But on Wednesday, five days after the announcement, the reality of China’s family-planning policy hit home. Lois read a newspaper article in which officials said that the law would not take effect immediately and that babies born before a yet-to-be-determined date would be illegal.
“If my baby is born just one day early, it is illegitimate,” she said. “It is ridiculous and unbelievable. I feel the unfairness of it, I feel desperation, I feel anger. I feel humiliated.”
The relaxation of the controversial one-child policy, which dates to 1980, is part of a sweeping package of economic and social reforms announced by Chinese President Xi Jinping.
Unveiled amid mounting concern about an aging population and a potential labor shortage, the new family-planning policy states that if either member of a couple is an only child, they may have two children. In the past, urban couples could have a second child if both of them were only children; rural couples could have a second if their first child was a girl.

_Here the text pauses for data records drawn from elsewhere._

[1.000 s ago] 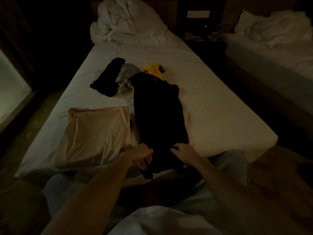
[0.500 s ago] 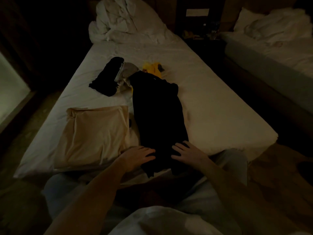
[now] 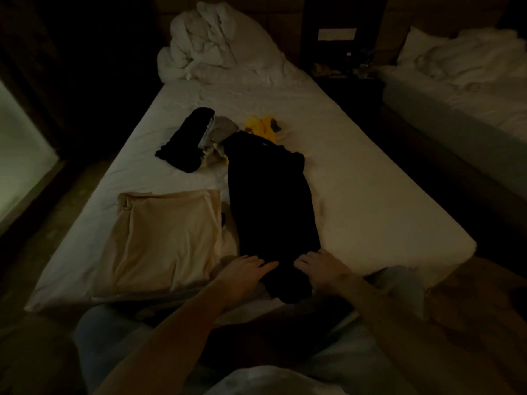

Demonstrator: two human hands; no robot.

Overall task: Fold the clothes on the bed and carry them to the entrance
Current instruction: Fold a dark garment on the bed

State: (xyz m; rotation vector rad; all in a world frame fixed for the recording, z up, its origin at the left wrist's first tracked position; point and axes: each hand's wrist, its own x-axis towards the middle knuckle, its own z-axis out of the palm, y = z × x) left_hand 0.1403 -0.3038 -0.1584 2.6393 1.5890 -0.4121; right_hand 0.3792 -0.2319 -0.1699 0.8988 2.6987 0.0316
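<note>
A long black garment (image 3: 271,201) lies lengthwise on the white bed (image 3: 370,195), folded into a narrow strip. My left hand (image 3: 245,270) lies flat on its near left edge with fingers straight. My right hand (image 3: 320,266) presses flat on its near right edge. A folded beige garment (image 3: 168,238) rests to the left of it. Farther up the bed lie a smaller black garment (image 3: 185,143), a grey piece (image 3: 224,129) and a yellow piece (image 3: 262,126).
A heap of white duvet (image 3: 219,49) sits at the head of the bed. A second bed (image 3: 462,89) stands to the right across a dark aisle, with a nightstand (image 3: 342,67) between them. Wooden floor (image 3: 470,295) shows at right.
Both hands have gone from gripping the near end of the black garment with curled fingers to lying flat on it. The garment's near end now lies smoother.
</note>
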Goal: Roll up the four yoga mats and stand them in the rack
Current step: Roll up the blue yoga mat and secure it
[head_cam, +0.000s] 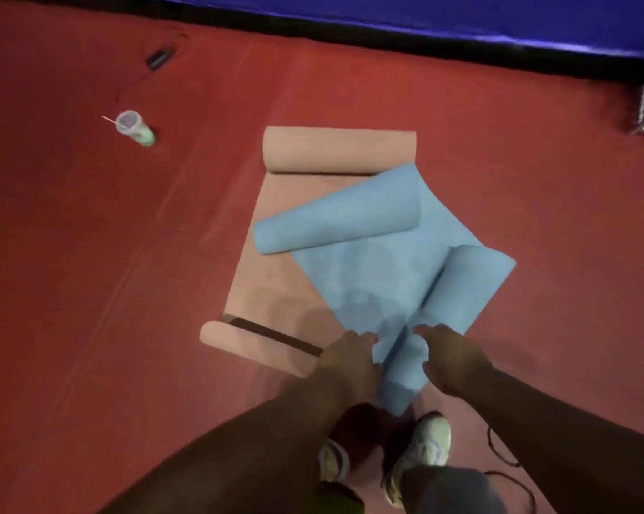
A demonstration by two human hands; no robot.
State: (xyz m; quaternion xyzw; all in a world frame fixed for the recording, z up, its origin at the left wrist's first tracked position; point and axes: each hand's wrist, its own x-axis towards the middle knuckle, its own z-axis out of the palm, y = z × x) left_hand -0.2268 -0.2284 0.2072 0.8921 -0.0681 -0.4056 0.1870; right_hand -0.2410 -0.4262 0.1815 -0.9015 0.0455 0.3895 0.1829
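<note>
Both hands, left hand (346,350) and right hand (448,359), grasp the blue mat's (383,280) near corner, its length running away up-left across the pink mat (276,291)

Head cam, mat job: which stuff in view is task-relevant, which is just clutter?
Task things:
- blue yoga mat, curled at both ends, lying skewed across the pink one
- pink yoga mat, curled at both ends
- left hand and right hand, both on the blue mat's near end

Lying about:
- plastic cup with straw
- small dark object on the red floor
- dark cord
</note>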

The change will affect about 15 million to 20 million couples and push up the birthrate by about 1 million births a year, officials and experts say. But China’s overall population level will not be affected much and will still peak below 1.5 billion in about 20 years, from about 1.3 billion now, officials said.
Lois asked to be identified by her English name rather than her Chinese name, to avoid drawing the attention of authorities. The magazine writer is an only child, but her husband, a software engineer, is not. That means they could have only one child under existing rules.

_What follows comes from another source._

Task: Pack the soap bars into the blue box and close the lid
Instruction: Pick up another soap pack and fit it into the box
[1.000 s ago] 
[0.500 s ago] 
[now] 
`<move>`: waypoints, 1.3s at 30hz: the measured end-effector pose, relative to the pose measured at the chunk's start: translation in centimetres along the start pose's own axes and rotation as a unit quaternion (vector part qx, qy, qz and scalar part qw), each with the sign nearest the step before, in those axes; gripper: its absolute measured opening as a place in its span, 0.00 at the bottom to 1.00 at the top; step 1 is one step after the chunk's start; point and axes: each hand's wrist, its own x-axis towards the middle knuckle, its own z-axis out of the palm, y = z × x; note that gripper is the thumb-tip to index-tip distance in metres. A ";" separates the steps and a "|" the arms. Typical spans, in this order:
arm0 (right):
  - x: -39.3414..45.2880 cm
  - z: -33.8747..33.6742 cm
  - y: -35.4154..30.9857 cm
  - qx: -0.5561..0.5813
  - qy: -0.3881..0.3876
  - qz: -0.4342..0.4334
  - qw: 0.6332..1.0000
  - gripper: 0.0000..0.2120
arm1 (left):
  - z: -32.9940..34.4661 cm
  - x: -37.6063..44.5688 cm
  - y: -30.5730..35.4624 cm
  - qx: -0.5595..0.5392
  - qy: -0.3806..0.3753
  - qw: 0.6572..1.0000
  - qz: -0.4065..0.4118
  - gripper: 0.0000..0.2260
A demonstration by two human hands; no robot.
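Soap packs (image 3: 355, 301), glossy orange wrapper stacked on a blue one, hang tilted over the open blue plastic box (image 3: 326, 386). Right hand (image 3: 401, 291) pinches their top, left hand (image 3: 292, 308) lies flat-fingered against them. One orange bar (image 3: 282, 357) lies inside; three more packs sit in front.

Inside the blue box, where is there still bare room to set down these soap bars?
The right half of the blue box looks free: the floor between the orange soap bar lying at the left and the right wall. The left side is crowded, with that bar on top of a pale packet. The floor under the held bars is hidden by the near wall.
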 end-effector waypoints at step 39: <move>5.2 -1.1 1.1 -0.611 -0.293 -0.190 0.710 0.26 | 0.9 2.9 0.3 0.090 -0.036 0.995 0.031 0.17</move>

Her daughter paused from her play to say how excited she was about getting a younger brother or sister. Lois said the girl was a very active participant in a discussion about baby names a few days ago, while her young friends had been thrilled to feel the mother’s tummy at the park Tuesday. Now, all the worries have come flooding back.
“My husband is very worried that the neighborhood committee would report us,” Lois said.
A maze of rigid rules
Penalties for parents who break the one-child laws are severe.
Yang Zhizhu, a former law professor at the China Youth University for Political Sciences, lost his job in 2010 and was fined $40,000 when his wife had a second daughter. Last year, he was allowed back but only to do research for a paltry salary of less than $1,000 a month. He is not allowed to lecture.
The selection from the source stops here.